The criminally underrated Damien Smith, an Eastern Exposure alumni, put together an excellent part for Santa Cruz’s Uprising video. He brought classically Philly fast street lines and unorthodox obstacles into the 21st century.
Much like the jazz influenced alumni of Video Days (Jason Lee and Guy Mariano), there is a group of skaters that had footage in Eastern Exposure 3 that all skated to jazz later in their careers. Jahmal Williams put together an excellent video part for DNA’s underrated Continuum video. In an early 2000’s of puffy shoes, cargo pants and ledge lines, Williams adheres partly to this formula but also has transition and rail tricks that make this a well-rounded section in an era with fewer all-terrain skaters. The Coltrane soundtrack that refers back to Gonz in Video Days as well as the screen shots of Coltrane and Picasso make this a classic.

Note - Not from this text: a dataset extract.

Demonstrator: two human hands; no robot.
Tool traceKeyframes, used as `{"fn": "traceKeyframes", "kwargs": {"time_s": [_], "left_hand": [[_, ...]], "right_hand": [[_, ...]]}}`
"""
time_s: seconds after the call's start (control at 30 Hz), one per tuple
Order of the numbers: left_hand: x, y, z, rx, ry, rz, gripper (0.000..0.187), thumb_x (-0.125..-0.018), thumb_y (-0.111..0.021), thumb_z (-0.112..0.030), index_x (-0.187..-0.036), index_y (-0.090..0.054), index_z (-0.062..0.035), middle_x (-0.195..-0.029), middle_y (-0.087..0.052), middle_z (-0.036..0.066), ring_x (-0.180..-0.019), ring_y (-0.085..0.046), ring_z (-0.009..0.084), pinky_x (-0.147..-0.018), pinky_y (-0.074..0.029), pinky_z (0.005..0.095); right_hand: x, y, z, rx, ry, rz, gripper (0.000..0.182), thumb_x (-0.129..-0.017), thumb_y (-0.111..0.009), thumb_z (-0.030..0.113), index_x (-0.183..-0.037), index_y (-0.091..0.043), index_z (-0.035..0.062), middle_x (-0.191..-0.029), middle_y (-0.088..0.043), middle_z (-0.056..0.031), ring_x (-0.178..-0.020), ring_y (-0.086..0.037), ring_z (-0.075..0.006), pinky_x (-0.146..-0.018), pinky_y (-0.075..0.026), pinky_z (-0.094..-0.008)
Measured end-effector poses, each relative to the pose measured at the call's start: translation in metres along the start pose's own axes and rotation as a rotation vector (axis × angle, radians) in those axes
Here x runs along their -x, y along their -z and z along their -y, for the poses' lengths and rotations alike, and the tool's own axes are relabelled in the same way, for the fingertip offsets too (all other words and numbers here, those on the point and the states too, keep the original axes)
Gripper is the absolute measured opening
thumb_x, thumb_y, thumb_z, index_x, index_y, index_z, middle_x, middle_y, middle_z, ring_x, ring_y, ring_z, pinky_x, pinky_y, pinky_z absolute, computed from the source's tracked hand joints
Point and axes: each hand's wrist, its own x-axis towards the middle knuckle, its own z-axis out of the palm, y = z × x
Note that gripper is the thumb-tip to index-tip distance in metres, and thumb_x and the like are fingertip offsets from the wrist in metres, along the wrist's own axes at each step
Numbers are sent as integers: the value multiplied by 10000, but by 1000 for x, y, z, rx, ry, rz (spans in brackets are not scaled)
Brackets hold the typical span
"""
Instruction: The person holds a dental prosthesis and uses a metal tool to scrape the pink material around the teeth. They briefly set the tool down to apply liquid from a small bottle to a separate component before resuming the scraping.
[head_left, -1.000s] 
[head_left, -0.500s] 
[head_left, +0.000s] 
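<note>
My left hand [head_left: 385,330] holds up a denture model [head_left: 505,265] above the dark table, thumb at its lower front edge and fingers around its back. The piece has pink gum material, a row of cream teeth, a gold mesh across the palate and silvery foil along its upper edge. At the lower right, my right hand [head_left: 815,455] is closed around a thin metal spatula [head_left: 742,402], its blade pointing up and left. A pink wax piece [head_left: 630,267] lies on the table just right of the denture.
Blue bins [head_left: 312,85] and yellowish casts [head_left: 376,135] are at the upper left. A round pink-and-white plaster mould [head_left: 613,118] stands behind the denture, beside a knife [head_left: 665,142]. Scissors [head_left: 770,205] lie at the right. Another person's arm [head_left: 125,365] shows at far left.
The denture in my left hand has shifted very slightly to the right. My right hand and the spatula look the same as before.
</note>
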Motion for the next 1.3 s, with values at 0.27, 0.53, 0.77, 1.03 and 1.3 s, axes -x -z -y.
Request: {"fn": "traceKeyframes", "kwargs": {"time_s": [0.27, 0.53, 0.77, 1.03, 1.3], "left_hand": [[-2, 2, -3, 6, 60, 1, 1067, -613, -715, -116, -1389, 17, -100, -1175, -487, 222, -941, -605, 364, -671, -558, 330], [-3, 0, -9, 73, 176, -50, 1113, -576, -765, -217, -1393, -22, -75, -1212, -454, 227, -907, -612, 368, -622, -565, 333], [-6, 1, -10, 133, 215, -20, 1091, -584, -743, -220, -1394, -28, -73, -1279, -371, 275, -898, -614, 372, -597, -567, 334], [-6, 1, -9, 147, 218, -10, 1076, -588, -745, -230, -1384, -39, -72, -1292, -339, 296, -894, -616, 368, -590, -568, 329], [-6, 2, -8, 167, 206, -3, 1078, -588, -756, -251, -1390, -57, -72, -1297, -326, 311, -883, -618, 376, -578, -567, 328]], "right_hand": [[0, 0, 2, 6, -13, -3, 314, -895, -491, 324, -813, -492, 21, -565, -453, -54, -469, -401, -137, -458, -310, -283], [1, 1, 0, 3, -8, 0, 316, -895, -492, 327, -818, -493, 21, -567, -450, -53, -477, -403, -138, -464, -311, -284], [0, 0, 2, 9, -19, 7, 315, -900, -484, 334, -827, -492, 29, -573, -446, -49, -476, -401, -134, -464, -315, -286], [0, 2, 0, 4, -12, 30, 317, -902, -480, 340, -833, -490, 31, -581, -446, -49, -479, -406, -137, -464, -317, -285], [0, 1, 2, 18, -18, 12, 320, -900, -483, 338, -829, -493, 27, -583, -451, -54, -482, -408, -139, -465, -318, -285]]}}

Like Jahmal Williams, Ricky Oyola had a section in Eastern Exposure 3 and went on to use jazz later in his career. Oyola’s company Traffic Skateboards’ first video, Via, is arguably the best video of the 2000s. This is due in no small part to the heavy jazz soundtrack. Instead of one standout jazz section, most of the video has similar sounding jazz by an unknown artist that complements the raw flowing street lines by untitled skaters.
One of the standout jazz sections of recent years is the latest Magenta video, Hill Street Blues 2. It features a soundtrack that travels through jazz history as the video progresses. The first song is a classic jazz tune, the second a similarly jazzy number with some synthesized instrumentation and the third is on the brink of hip-hop or R&B. Most videos stick to the classic sounds of the fifties and sixties but Magenta takes a risk here and incorporates a new but no less raw sound in the second song as well as a mellower more rhythmic song for the ender. We grow with the video as we begin with an accustomed sound and are led to a song that is more contemporary and experimental for a skate video.

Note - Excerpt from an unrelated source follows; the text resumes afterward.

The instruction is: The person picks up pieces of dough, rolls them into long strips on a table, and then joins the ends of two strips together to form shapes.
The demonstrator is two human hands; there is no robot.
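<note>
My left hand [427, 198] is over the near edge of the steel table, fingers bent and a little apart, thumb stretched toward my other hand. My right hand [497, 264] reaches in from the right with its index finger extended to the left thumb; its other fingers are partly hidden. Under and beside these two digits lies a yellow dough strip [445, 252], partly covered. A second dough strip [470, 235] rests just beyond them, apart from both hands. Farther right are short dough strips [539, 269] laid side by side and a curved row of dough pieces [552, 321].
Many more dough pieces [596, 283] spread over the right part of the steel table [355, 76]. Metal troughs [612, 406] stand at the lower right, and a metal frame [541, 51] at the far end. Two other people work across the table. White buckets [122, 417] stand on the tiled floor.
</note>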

Vincent Alvarez’s long flowing part in Skate Sauce’s Hard Times But Good Times is another standout. Alvarez’s part seems to be a descendant of Guy Mariano’s section in Mouse. Both skaters manage to take the oversaturated milieu of Southern California and make them appear fresh and new with their smooth styles and surprising tricks. The Magenta video, on the other hand, is a film in the vain of A Visual Sound. They take the naturally flowing hills of San Francisco and find previously undocumented spots to create a cohesively jazz influenced video.